"¿No has sabido? ¿No has oído? El Dios eterno es Jehová, el cual creó los confines de la tierra. No desfallece, ni se cansa con cansancio, y su entendimiento no hay quien lo alcance. El da esfuerzo al cansado, y multiplica las fuerzas al que no tiene ningunas. Los adolescentes se fatigan y se cansan, los jóvenes flaquean y caen; pero los que esperan a Jehová tendrán nuevas fuerzas; levantarán alas como las águilas; correrán, y no se cansarán; caminarán, y no se fatigaran."
— Isaías 40:28-31
Vivimos en una era de prisa constante. Nos despertamos con notificaciones, trabajamos bajo presión, nos dormimos pensando en lo que no hicimos. Muchos de nosotros llegamos a mitad de la semana ya exhaustos, no solo físicamente, sino emocionalmente y espiritualmente. Miramos nuestras circunstancias y sentimos que nuestras fuerzas se acabaron, que no podremos resistir ni un día más. Es en esta verdad universal del cansancio humano que Isaías nos trae una palabra extraordinaria.

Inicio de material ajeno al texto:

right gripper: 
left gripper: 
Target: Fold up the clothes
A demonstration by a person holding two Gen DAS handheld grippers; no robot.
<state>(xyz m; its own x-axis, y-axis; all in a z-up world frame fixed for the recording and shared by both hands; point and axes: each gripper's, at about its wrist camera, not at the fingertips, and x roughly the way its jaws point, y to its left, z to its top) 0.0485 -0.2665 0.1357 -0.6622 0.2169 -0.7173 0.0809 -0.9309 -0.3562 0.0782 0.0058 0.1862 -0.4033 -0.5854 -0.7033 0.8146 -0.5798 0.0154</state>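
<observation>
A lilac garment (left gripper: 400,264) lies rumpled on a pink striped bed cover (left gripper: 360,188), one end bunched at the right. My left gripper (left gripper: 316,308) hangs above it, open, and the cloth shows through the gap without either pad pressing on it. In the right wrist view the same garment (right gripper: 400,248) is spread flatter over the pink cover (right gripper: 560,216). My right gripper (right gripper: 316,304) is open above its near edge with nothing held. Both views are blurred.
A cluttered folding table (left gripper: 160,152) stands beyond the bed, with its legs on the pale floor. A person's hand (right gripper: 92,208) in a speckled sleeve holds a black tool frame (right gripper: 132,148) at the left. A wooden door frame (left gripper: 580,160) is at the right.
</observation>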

El profeta no niega nuestra debilidad. Reconoce que los jóvenes se fatigan, que las personas fuertes tropiezan y caen. Pero aquí está el secreto sublime: existe una fuente de renovación que no depende de nuestra capacidad, de nuestra voluntad ni de nuestros planes. El Dios que creó el universo, que conoce cada estrella por su nombre, no se cansa. Su energía no disminuye. Y la promesa en Isaías 40:31 es categórica: aquellos que esperan en Él renovarán sus fuerzas.
Esperar en el Señor no es pasividad resignada, es confianza activa. Es aquel momento en que pones tu lucha en las manos de Dios y reconoces que la victoria no depende solo de tu esfuerzo. Es cuando sales de tu propia fuerza y entras en la Suya. Las águilas no se mueven por su propia fuerza cuando vuelan en altitud; usan las corrientes de aire. De la misma manera, cuando aprendemos a esperar en el Señor, aprendemos a movernos en las corrientes de Su voluntad y poder.
Piensa en tu vida hoy. ¿Dónde estás cansado? ¿Qué lucha cargas solo? La invitación divina es dejar ese peso a los pies de la cruz. No es debilidad buscar fuerza en Dios; es sabiduría. Dedica hoy algunos minutos de silencio genuino. No hables, solo escucha. Deja que la presencia de Dios toque aquellos lugares heridos y cansados de tu alma. Renueva tus fuerzas en la fuente que nunca se seca.
No estás solo en este viaje. El Dios de Isaías, el que sustenta toda la creación, te sustenta a ti también. Tus fuerzas serán renovadas no porque lo mereciste o lo conquistaste, sino porque confiaste. Y esa renovación viene como alas de águila: invisible, pero real y poderosa.
Oración:
Padre querido, confieso que he llegado aquí cansado. Cansado de luchar, de esperar, de intentar. Pero hoy elijo esperar en Ti. Renueva mis fuerzas, Señor. Toca los lugares heridos de mi alma y ayúdame a recordar que Tu presencia es más real que cualquier circunstancia. Ayúdame a volar en Tus alas. En el nombre de Jesús, amén.